▶ **Work to complete**: Only the number should be given: how many lines below contain "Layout".

Start of Given data

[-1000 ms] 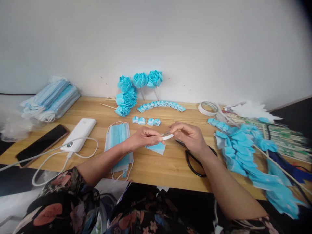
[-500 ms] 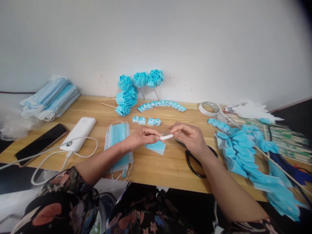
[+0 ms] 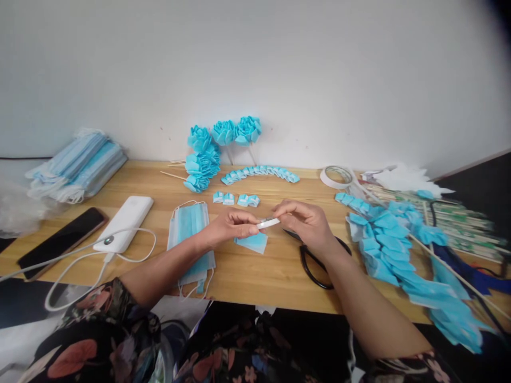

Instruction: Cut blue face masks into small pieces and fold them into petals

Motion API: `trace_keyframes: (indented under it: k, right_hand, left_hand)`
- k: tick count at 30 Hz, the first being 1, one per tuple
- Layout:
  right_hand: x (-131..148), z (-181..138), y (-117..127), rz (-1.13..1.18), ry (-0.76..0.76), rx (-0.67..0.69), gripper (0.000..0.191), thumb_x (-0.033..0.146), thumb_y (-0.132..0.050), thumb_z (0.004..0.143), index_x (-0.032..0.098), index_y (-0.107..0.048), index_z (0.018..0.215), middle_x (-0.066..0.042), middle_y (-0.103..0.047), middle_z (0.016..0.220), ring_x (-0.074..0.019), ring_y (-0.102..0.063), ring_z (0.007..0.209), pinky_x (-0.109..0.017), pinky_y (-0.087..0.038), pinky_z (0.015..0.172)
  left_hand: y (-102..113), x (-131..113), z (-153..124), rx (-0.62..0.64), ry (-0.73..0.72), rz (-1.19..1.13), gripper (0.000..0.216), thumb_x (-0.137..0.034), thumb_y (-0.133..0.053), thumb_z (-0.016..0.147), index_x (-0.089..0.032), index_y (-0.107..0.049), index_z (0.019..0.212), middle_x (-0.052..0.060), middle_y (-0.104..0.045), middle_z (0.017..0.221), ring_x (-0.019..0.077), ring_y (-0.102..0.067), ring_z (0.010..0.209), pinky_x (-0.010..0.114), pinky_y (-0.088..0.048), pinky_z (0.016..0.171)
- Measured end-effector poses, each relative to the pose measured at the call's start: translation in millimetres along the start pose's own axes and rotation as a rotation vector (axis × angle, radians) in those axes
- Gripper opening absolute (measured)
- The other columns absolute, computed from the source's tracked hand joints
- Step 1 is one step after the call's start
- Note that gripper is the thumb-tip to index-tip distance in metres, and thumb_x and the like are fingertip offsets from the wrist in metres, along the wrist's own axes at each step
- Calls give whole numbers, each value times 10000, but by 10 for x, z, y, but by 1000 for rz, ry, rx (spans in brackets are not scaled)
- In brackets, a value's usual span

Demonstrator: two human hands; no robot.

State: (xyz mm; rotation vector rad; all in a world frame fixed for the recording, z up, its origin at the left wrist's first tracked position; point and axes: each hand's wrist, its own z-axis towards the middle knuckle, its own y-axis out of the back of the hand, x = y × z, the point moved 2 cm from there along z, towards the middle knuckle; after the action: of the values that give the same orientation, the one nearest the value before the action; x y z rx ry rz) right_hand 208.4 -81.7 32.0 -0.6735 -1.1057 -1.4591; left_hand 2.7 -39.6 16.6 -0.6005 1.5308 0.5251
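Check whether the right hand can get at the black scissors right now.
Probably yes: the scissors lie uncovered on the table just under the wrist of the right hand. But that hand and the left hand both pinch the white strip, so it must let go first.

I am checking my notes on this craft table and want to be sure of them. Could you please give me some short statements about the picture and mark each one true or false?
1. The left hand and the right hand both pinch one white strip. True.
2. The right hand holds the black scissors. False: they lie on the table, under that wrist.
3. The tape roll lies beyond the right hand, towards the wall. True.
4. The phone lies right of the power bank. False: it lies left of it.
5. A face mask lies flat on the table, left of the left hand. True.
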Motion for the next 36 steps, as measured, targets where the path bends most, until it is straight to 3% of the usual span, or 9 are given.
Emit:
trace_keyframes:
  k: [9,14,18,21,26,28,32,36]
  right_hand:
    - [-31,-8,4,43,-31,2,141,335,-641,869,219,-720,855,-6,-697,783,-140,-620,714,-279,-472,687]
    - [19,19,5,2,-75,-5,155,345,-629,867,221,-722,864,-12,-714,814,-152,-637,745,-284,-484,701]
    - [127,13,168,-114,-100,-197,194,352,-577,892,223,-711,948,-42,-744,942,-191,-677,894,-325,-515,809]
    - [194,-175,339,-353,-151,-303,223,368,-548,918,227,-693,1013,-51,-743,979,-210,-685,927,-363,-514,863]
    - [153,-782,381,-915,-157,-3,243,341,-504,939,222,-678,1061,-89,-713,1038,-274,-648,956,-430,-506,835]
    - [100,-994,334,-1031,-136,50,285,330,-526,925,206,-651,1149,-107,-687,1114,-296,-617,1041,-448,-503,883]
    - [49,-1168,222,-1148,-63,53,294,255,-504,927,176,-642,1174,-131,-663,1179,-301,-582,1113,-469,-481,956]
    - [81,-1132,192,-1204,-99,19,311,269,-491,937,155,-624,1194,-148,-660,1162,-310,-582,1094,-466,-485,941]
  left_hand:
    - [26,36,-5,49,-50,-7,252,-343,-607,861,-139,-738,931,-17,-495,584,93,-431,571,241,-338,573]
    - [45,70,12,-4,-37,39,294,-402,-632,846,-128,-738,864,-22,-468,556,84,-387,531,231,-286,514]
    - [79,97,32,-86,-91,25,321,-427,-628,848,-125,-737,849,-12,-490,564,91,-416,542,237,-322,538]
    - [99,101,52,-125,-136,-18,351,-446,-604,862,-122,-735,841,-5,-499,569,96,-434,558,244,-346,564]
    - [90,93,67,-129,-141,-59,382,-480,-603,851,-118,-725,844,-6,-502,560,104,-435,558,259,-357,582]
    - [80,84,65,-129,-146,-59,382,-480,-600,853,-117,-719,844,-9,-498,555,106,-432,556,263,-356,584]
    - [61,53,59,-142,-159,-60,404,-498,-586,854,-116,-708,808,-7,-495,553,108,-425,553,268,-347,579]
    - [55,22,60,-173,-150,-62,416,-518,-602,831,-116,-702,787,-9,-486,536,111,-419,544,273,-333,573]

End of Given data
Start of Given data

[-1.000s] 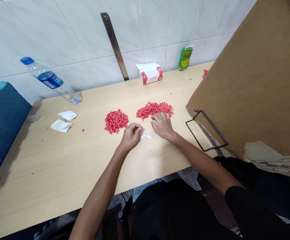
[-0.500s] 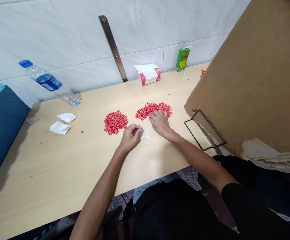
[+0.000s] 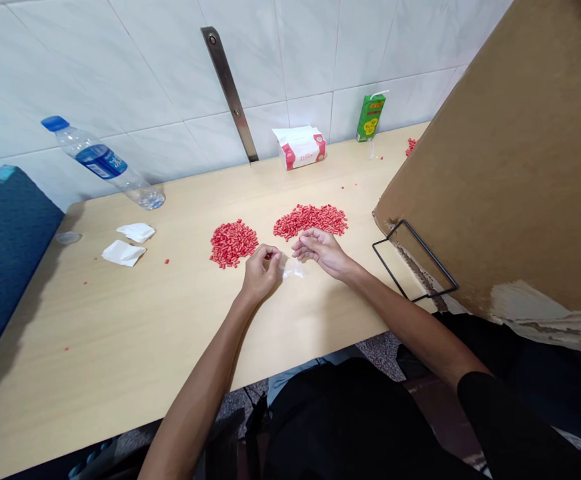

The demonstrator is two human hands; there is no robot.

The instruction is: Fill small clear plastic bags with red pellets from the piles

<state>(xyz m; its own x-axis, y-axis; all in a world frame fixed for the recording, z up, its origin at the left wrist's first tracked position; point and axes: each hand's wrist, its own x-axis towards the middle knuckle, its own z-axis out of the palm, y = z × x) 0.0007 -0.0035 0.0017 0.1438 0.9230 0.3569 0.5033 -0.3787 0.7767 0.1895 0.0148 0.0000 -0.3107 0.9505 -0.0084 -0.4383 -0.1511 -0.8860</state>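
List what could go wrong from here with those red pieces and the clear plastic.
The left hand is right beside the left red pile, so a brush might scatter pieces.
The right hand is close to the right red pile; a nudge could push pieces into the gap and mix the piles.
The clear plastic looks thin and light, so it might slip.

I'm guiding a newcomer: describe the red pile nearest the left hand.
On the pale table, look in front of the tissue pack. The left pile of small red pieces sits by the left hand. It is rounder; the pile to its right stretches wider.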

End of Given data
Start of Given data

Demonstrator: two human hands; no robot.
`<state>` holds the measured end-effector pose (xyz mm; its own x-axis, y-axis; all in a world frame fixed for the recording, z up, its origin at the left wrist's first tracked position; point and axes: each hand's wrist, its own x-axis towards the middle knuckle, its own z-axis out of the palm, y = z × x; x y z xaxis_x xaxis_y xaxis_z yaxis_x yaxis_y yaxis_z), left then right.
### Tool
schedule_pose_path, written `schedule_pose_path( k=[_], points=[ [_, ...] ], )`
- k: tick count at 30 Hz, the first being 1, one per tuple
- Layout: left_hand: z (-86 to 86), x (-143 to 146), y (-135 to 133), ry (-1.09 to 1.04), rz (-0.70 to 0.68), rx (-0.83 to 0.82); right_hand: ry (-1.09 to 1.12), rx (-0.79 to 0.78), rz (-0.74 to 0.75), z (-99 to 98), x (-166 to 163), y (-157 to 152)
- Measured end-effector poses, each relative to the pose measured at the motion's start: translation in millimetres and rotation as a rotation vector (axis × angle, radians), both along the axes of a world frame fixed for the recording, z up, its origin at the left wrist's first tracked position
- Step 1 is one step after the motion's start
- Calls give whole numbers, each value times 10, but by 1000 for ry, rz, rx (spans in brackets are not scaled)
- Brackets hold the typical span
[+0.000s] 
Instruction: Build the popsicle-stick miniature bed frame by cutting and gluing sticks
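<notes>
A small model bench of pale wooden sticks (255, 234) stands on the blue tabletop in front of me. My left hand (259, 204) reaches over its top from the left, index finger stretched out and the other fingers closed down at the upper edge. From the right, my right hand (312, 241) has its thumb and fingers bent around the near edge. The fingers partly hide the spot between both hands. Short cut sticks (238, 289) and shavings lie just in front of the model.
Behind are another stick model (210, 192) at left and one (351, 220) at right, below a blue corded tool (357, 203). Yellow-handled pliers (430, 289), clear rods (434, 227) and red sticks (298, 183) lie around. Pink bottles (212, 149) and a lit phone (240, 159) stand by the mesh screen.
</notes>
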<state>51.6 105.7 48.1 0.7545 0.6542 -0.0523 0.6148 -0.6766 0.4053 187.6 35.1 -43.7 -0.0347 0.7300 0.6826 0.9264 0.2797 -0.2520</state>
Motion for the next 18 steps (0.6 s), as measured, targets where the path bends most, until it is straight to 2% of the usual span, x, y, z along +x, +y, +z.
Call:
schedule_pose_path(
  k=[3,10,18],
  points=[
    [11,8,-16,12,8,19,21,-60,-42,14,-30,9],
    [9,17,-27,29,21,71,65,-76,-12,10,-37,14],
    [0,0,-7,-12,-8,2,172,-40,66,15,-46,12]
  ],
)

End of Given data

▶ **Written solution**: 2